When poured into a glass, the Saison looks quite a bit like Allagash White, although it is a deeper yellow and cloudier. That is about where the similarities end.

The Saison has a heavily hoppy aroma and has a great, long-lasting head. Perkins said it was made with Cascade, one of the most common hops, and a newer hops called Bravo, which gives the beer a nice amount of hops aroma and bitterness.

The rye, now about 10 percent of the total grain, gives body to the beer. It finishes very dry. Although the hops give the beer a spicy flavor, there are no spices added to the beer. It’s at 6.1 percent alcohol by volume.

I enjoyed the beer a lot when I drank it before I knew it was going to be the company’s next year-round beer, and I will be bringing some home when I see it in four-packs. 


I DROPPED BY Maine Beer Co. last week to taste the company’s new year-round beer called, in all lower case, tiny beautiful something. This beer is a complete departure for the company.

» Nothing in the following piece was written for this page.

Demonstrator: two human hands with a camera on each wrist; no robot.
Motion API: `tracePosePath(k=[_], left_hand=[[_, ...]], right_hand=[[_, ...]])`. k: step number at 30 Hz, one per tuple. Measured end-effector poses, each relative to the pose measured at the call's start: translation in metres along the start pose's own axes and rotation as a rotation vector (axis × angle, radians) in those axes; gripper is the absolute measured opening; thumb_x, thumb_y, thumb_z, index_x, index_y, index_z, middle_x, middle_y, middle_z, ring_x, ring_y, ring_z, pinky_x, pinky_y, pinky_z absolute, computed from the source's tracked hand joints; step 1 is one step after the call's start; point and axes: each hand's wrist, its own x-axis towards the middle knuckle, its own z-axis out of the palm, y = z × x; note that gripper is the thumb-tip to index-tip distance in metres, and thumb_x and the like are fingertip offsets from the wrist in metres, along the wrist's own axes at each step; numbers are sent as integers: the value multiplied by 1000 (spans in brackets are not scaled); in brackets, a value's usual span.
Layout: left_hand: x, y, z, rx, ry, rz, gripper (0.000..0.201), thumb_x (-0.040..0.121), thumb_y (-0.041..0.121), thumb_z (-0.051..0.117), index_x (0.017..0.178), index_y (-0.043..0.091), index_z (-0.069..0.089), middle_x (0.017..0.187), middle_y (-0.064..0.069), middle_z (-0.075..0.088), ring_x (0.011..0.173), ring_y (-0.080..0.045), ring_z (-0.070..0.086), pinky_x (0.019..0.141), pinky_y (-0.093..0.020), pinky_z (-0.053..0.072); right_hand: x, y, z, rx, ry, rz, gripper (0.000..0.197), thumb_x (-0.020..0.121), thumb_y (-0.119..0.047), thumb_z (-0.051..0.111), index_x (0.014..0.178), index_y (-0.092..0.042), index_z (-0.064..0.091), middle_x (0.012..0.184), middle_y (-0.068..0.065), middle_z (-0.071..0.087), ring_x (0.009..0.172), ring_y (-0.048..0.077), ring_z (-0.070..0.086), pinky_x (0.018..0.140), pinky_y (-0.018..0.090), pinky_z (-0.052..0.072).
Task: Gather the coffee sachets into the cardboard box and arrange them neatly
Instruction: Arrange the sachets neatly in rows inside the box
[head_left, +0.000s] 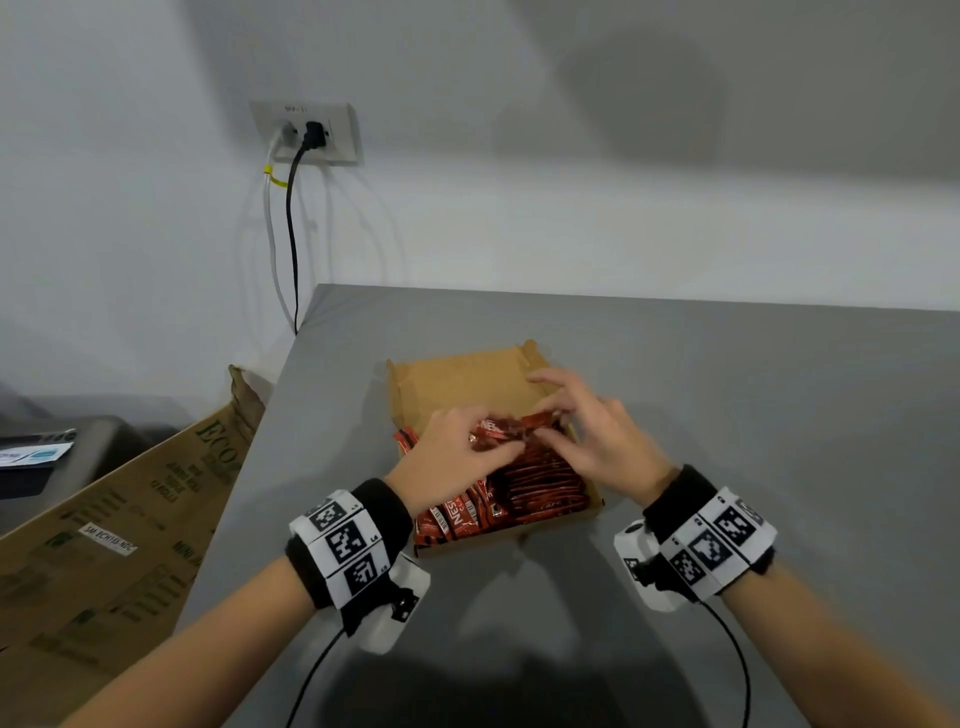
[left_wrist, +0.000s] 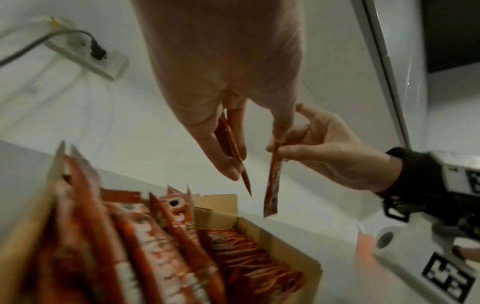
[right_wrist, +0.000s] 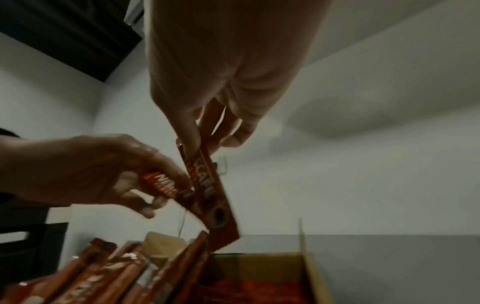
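Open brown cardboard box (head_left: 457, 379) on grey table (head_left: 727, 389), red coffee sachets (head_left: 540, 488) packed upright in its near half, left hand (head_left: 457, 447) pinching one red sachet (left_wrist: 235, 148) above them, right hand (head_left: 597, 431) pinching another sachet (right_wrist: 207, 185) beside it, wall socket (head_left: 306, 132) behind

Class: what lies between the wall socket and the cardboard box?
In the head view, only bare wall and grey tabletop separate wall socket and cardboard box.

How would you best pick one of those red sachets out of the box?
Pinch the top edge from above, as the right hand does with its sachet. The coffee sachets in the cardboard box stand packed on edge, so only their thin tops are exposed.
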Motion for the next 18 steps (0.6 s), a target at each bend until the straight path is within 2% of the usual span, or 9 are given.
tracePosePath(k=[2, 4, 7, 9, 11, 12, 14, 16, 18], left_hand=[[2, 6, 6, -24, -23, 35, 18, 83, 16, 68, 101, 14, 66, 88, 4, 66, 76, -6, 63, 72, -19, 54], [4, 3, 9, 19, 21, 48, 9, 84, 11, 66, 91, 16, 65, 79, 6, 64, 70, -9, 60, 63, -18, 50], [4, -3, 5, 15, 90, 21, 3, 86, 17, 65, 88, 17, 66, 78, 8, 66, 71, -5, 60, 64, -16, 48], [2, -4, 3, -41, 135, 0, 10, 85, 23, 66, 94, 20, 67, 83, 11, 67, 76, -1, 63, 70, -14, 50], [-1, 0, 5, -109, 133, -5, 8, 85, 24, 65, 92, 27, 64, 84, 13, 67, 77, 2, 63, 69, -12, 49], [-2, 1, 8, -101, 125, 7, 6, 86, 23, 65, 90, 27, 62, 84, 12, 67, 77, 2, 63, 68, -13, 49], [-4, -2, 14, -18, 122, 72, 3, 86, 21, 64, 87, 21, 61, 86, 9, 64, 81, -2, 60, 73, -15, 48], [-7, -10, 20, 63, 140, 124, 6, 83, 20, 67, 83, 18, 61, 92, 8, 59, 88, -3, 55, 81, -14, 44], [-11, -15, 24, 127, 139, 135, 8, 80, 22, 71, 81, 18, 63, 94, 9, 53, 89, -3, 52, 83, -11, 41]], right_hand=[[5, -6, 10, 86, -5, 18, 66, 80, -2, 69, 125, -34, 32, 93, -7, 57, 81, 3, 58, 82, 13, 48], [6, -9, 15, 121, 50, 2, 69, 78, -3, 72, 125, -35, 32, 94, -5, 53, 88, 9, 58, 86, 19, 49], [4, -4, 11, 50, 91, 12, 64, 79, -21, 72, 130, -31, 34, 104, -5, 53, 100, 3, 52, 93, 14, 43], [-1, 0, 9, 12, 13, 87, 56, 83, -32, 67, 131, -23, 41, 115, -6, 54, 105, 0, 50, 95, 13, 41], [-7, 3, 13, -22, -72, 88, 42, 86, -30, 64, 124, -14, 54, 112, -5, 60, 98, -2, 53, 90, 14, 43], [-10, 4, 16, -36, -74, 68, 35, 86, -26, 65, 117, -11, 59, 106, -6, 63, 93, -3, 54, 86, 11, 43], [-13, 7, 17, -33, -50, 83, 24, 84, -22, 68, 104, -9, 68, 95, -9, 65, 85, -6, 54, 80, 3, 40], [-15, 10, 11, -35, -78, 140, 20, 79, -23, 72, 94, -10, 72, 85, -11, 64, 77, -9, 55, 72, 1, 38], [-18, 11, 5, -71, -159, 179, 21, 76, -27, 74, 91, -12, 73, 81, -9, 65, 71, -13, 54, 65, 3, 38]])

Maine Beer is known for hoppy beers such as its Lunch IPA, and when it wants to go malty it goes big malty, as in King Titus porter and Mean Ol’ Tom stout. At 5.5 percent ABV, it is in practical, if not technical, terms a session beer, mild and delicate, with just a hint of hops in a sophisticated mix of malts. I could drink a lot of this, and if I had just mowed the lawn, I could drink it quickly.

While at the brewery, I tasted Pilot 5, which is the company’s first lager. It is hoppy for a lager, quite good and will probably disappear within a few weeks.

Colleen Croteau, the company’s marketing director who happened to be in the tasting room when I arrived, said Dinner – a double IPA that will be available only on tap at the brewery – will be available probably the second week in March, and is expected to disappear in days. Keep checking the Maine Beer Facebook page if you want to try that.

IT IS MOSTLY COINCIDENTAL that I am writing about new beers from Allagash and Maine Beer Co. this week. They are the two Maine brewers on’s list of the top 100 breweries in the world.

That says something about the state of Maine brewing. Maine is a low-population state, and this list covers every brewery in the world.


The Ratebeer list provides numbers for only the top five breweries, and neither of the Maine companies was a top five.

Smuttynose in Portsmouth, N.H., which I consider a local beer even though it is just over the state line, is also on the top-100 list.

Maine Beer Co.’s Lunch was the only local beer on Ratebeer’s list of the top 100 beers in the world. Maine Beer also had four of its beers in the top lists by category: Lunch and Another One in IPAs, King Titus in porters and MO in pale/amber ales.